# [Exercise brief]
Produce a word-for-word copy of the data that follows, excluding images.
※
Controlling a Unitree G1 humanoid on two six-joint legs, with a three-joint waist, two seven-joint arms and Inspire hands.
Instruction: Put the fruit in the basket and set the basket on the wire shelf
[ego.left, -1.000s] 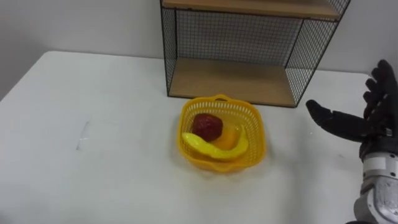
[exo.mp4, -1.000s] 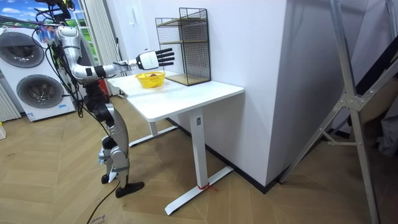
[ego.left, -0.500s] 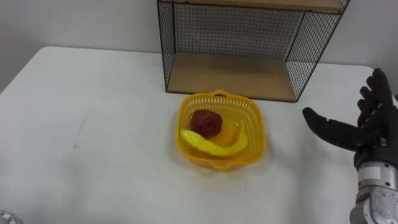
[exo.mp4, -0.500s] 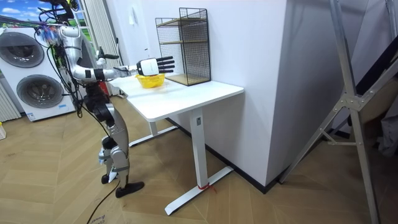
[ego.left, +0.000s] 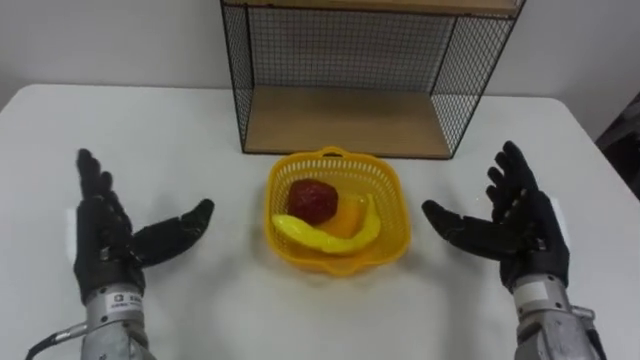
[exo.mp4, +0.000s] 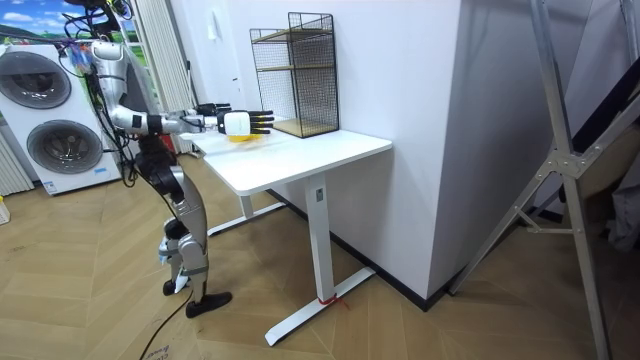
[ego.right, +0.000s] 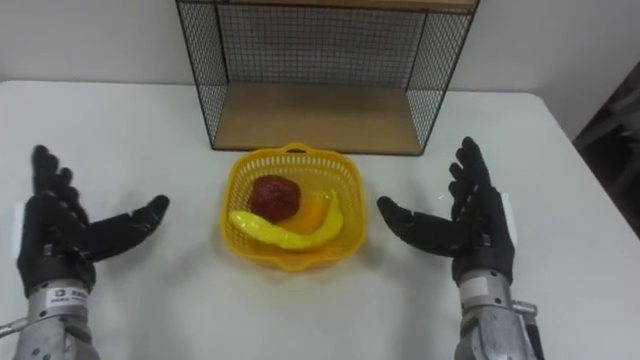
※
# [Answer for the task]
Controlling a Unitree G1 humanoid on two six-joint legs, with a three-joint waist, two seven-joint arms and Inspire hands.
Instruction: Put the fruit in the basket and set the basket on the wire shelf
[ego.left, -1.000s] 
[exo.mp4, -1.000s] 
[ego.left, -0.500s] 
[exo.mp4, -0.500s] 
[ego.left, +0.000s] 
[exo.mp4, +0.000s] 
[ego.right, +0.000s] 

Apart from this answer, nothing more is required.